Oct 14th 2017 at 12:26:33 AM

^ I wasn't aware of that... looks like I spent a ridiculous amount of time writing examples then. note  Anyway as Koveras said some heroes slide back and forth all over the scale so it's not a perfect classification. For what it's worth, I had the same tier 4/5 problem with Superman and Thor. Oh well. I'd say it could be repurposed into a sister trope of Super Weight (Super Scope sounds good) but a quick look at the page gives me a scale-y feeling.

Oct 14th 2017 at 4:49:28 AM

^^ Just for my reference: is the wiki adopting the common law practice with moderators acting as judges whose official statements become new law? Not arguing with any of this, just wondering whether I should be getting a wiki attorney to keep track of every thing every mod said on ATT, since nobody seems to bother to write this stuff into actual Administrivia guidelines. :-)

Oct 15th 2017 at 9:57:44 AM

I'm completely open to renaming it Super Scope and changing the various Tiers to Street Protector, City Protector, National Protector, Planetary Protector, and Reality Protector. Is there anything else I could do in order to get this in line with local standards?

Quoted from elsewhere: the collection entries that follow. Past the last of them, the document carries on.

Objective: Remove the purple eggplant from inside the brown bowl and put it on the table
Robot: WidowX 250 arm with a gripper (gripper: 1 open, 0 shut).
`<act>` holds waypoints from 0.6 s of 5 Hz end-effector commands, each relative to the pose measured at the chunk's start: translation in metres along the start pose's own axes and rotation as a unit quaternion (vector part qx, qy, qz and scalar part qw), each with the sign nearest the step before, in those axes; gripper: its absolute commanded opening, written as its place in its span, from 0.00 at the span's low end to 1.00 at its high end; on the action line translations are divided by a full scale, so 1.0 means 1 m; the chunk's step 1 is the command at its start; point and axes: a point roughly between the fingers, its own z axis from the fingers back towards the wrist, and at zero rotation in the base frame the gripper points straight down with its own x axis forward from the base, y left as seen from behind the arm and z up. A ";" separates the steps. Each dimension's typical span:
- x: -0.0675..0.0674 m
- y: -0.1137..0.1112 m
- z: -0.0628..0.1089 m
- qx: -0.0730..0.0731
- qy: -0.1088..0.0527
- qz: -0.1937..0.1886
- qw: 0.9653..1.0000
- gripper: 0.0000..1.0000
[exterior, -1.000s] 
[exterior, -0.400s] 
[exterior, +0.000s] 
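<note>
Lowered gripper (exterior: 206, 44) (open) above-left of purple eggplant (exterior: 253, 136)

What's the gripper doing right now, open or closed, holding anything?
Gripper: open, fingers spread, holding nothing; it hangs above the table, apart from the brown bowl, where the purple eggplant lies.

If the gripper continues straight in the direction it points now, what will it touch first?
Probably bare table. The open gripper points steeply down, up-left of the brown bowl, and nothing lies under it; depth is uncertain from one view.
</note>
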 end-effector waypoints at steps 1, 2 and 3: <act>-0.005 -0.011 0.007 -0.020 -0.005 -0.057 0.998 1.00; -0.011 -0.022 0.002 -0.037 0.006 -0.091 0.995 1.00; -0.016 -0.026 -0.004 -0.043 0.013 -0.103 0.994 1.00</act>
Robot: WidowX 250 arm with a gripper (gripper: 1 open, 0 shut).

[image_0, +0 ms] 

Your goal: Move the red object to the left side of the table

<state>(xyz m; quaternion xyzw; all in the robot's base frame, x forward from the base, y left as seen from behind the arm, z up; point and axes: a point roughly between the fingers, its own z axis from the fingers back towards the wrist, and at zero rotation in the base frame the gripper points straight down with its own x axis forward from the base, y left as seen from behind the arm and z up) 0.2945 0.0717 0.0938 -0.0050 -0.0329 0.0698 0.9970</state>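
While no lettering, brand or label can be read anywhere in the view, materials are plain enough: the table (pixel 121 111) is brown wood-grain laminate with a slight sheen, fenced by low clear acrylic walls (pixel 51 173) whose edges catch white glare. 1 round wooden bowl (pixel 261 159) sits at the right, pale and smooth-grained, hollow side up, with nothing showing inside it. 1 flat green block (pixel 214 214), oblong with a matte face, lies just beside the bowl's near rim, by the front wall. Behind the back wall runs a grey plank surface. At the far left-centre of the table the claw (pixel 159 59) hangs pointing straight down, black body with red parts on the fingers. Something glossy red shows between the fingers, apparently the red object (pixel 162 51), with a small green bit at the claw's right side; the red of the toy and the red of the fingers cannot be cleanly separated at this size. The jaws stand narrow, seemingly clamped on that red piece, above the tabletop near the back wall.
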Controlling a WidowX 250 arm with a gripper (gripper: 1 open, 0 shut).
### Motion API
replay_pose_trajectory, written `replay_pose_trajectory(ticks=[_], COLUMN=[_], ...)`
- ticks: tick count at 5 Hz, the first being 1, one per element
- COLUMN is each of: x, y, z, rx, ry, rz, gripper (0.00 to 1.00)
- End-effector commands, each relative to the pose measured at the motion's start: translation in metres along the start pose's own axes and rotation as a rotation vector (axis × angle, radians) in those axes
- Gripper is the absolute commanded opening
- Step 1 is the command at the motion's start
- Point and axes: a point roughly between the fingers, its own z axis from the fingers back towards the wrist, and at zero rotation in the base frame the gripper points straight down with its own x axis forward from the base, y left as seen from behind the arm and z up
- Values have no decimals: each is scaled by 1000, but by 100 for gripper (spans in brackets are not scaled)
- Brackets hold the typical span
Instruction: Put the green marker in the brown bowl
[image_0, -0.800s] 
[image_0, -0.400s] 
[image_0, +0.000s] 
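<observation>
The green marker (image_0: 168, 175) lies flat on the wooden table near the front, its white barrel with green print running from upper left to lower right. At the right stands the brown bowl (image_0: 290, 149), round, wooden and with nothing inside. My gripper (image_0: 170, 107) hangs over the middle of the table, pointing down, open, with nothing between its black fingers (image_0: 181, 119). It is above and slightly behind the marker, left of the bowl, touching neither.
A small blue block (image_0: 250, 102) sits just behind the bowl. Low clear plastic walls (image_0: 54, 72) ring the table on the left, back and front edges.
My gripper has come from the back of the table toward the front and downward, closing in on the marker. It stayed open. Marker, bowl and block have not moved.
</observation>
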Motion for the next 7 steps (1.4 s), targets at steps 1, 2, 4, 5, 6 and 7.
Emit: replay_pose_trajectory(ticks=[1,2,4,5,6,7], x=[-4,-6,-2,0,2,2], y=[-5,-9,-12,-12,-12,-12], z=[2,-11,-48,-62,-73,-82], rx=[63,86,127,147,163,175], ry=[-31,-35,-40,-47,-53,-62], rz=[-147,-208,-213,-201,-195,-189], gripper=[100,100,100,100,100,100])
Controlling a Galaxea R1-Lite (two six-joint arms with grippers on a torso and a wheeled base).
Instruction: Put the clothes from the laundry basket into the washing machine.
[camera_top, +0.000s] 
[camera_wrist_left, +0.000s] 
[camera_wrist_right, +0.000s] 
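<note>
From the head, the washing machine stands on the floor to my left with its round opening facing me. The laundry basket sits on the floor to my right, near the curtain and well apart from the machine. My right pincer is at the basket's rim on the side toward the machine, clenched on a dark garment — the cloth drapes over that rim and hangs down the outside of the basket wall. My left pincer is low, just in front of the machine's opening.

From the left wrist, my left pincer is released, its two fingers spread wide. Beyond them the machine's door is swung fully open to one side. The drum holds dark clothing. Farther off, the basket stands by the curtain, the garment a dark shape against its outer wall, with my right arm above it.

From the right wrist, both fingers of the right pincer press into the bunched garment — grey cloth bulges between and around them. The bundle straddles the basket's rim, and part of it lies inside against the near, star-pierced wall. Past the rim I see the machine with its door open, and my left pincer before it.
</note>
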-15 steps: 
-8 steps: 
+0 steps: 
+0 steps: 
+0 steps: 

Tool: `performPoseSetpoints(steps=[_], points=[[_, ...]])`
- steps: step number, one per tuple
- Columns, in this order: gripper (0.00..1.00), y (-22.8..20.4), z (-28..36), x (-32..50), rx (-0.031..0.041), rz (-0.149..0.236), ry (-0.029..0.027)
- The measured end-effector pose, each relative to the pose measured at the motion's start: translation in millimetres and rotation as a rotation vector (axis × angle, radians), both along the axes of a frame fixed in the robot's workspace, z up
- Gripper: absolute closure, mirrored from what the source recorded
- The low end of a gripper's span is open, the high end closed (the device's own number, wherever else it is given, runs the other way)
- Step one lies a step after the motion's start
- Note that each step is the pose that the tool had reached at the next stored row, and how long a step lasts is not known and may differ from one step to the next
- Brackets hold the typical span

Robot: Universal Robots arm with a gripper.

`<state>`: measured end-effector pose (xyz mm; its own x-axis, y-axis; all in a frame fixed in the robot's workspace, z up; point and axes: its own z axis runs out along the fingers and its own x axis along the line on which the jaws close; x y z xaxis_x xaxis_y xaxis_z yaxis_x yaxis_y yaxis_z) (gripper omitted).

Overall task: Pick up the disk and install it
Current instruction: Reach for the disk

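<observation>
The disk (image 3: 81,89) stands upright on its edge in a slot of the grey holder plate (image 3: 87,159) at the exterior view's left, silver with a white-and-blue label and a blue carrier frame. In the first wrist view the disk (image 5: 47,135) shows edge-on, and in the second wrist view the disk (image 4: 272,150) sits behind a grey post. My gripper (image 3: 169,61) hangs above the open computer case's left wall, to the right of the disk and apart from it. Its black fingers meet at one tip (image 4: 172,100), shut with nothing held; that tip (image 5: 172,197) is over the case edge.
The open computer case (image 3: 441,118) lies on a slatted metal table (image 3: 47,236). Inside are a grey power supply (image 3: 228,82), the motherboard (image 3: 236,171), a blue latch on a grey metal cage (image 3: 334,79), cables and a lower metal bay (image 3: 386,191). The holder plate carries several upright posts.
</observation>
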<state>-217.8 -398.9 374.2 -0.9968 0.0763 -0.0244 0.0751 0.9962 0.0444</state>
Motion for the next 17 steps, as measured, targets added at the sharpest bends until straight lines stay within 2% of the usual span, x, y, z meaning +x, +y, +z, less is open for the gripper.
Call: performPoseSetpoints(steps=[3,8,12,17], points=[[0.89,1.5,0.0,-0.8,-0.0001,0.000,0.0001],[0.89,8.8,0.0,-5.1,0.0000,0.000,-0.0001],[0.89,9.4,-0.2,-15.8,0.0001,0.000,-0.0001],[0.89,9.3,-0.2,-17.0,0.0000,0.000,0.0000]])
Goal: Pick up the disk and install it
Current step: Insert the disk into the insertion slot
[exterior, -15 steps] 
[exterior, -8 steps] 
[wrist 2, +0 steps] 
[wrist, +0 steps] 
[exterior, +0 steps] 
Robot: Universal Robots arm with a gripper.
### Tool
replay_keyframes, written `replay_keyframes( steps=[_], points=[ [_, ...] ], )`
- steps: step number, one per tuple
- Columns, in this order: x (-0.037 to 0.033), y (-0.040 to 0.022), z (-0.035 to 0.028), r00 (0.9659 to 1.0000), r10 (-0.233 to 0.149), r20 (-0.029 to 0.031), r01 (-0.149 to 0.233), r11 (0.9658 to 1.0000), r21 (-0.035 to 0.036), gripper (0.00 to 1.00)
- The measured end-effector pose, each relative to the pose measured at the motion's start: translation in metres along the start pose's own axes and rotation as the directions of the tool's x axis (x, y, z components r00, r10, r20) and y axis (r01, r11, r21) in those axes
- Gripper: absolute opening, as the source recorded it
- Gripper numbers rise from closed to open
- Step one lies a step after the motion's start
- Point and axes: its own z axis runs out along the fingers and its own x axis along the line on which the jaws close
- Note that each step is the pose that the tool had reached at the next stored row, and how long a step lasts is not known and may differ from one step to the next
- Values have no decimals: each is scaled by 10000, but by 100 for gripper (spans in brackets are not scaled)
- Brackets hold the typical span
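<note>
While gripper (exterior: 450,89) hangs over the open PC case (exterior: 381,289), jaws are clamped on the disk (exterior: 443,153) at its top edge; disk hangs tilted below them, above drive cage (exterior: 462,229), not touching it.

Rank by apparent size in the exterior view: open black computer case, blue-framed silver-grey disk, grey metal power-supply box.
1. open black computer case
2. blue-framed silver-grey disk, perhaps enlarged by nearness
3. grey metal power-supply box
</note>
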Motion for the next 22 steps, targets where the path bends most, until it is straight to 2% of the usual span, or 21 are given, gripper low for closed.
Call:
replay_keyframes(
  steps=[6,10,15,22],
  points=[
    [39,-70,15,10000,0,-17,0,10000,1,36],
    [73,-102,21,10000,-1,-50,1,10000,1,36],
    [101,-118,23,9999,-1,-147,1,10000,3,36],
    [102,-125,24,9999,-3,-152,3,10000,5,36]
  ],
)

Oct 16th 2017 at 12:07:43 AM

After a longer look at Super Weight, I'm pretty sure you can base this page on it, which is to say, have the examples in subpages. The main page seems to be only about the classification itself. I guess the categories can be fleshed out a bit. For example, Street Protector can be rewritten as:

"These are typically the "ground level" heroes. Due to lack of abilities or budget, or even a particular affection for a given area, these superheroes typically stick to a smaller region, like a given neighborhood. They tend to train a lot more than stronger heroes because it's often their only ace up their sleeve. They will rarely fight foes above city threat level. Their methods of transportation are generally the city's (car, bus, train...)."

Sounds like a lot of work, but I'm willing to help.

Oct 16th 2017 at 4:21:32 AM

Based on what we have so far, I'm guessing a table like Super Weight has won't be needed for now. I'll start hacking away at expanding the categories. I'm assuming the Rule Of Three also applies to splitting off into subcategories?

Oct 16th 2017 at 5:36:21 AM

Tier 1 is always calledstreet level

Tier 2 maybe Crimefighting With Cash

Tier 5: cosmic or Skyfather

Oct 16th 2017 at 7:50:05 AM

^^ If you mean you need at minimum of 3 examples in any category/subpage, yeah that's pretty much a rule.

^ Cosmic protector is fine. Every time I heard it, Skyfather specifically referred to "top gods" such as Odin, Zeus/Jupiter and similar guys. It also counts for the father figure of any fictional pantheon. note  You don't have to be a skyfather or even "just" a god to be a cosmic-level protector.

Oct 16th 2017 at 12:33:32 PM

^^ Using "level" invites misuse from people who treat it as power level, and feel like their favorite characters "deserve" a higher tier. Super Weight is already filled with that.